Aiden O'Leary | St. David's College Old Davideans Association
Aiden O'Leary was recently awarded the 2018 WJEC Innovation Awards CAD/CAM prize for his A Level DT project; an incredible set of aerodynamic cycling time trial bars. The CAD/CAM category celebrates the innovation which makes best use of computers in its design or manufacturing. Aiden's innovation is a modular system to time trial using 3D CAD software. A keen and dedicated cyclist, Aiden wanted to design something that he could use and test himself. Aiden is pictured here with his design and receiving his award with his father Martin O'Leary, Old Davidean Will Lennard and Headmaster Andy Russell. He also cycles with fellow Old Davidean Jack Cole (pictured together).
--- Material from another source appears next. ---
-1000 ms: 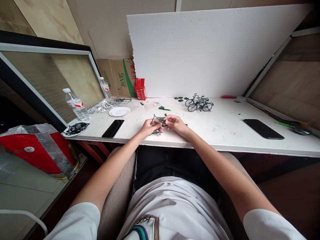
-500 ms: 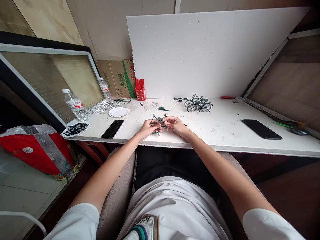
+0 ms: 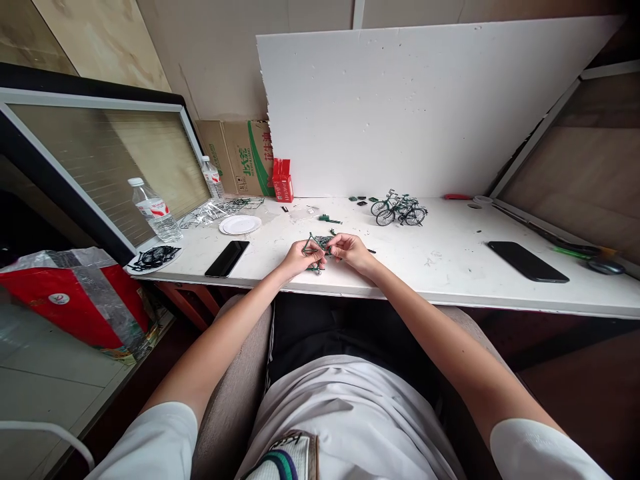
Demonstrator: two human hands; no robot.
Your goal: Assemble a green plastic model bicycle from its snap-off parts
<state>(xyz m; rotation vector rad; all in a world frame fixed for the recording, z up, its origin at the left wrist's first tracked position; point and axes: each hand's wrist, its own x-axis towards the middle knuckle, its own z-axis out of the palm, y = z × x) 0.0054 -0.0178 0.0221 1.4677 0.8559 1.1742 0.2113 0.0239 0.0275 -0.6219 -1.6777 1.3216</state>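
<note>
- Green frame piece: in the head view it is sitting between the two hands, just above the front edge of the tabletop, with a pointed corner sticking up past the left fingers.
- The left hand is keeping a narrow grip, thumb and fingers pinching the green frame piece on its left side.
- The right hand is curling its fingertips narrowly at the right end; whether this grip is closing on the frame or on some smaller bit, I cannot tell, as the fingers are hiding it.
- By its thin bars, the piece is likely weighing very little; it is looking like stiff plastic, smooth enough to be turning in loose fingers, and fragile where the bars are meeting.
- The thicker joints are seeming the best place for taking hold; pressing on a bar's middle would be risking a bend or snap.
- Beyond the hands, a green part is lying on the tabletop, and assembled model bicycles are standing farther right.
- Compared with half a second ago, the hands and piece are keeping nearly the same pose; the whole view is shifting slightly, and no other thing is visibly changing place.
</note>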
Below, Aiden has written about himself, his journey to discovering the psychological benefits of cycling and why he is undertaking an ambitious cycling challenge. Please do support Aiden in his fundraising endeavours for this worthy cause:
My name is Aiden, I am Martin and Heather O’Leary’s son, and I know that, given the fact that my dad has been teaching at SDC now for over three decades, many hundreds of you will know him and will have benefitted from his exceptional teaching. I myself was taught ‘A’ Level DT by him and it was remarkable to witness just how dedicated he really is to all of his students. It is no secret that my dad (or Mr ‘O’ as he is known to so many of you) has been unwell now since 2016, in fact he fell ill with a rare brain condition when I was just about to sit my GCSE’s at SDC, but somehow he has managed to continue to serve his students entirely selflessly, even though this has been to the detriment of our home life.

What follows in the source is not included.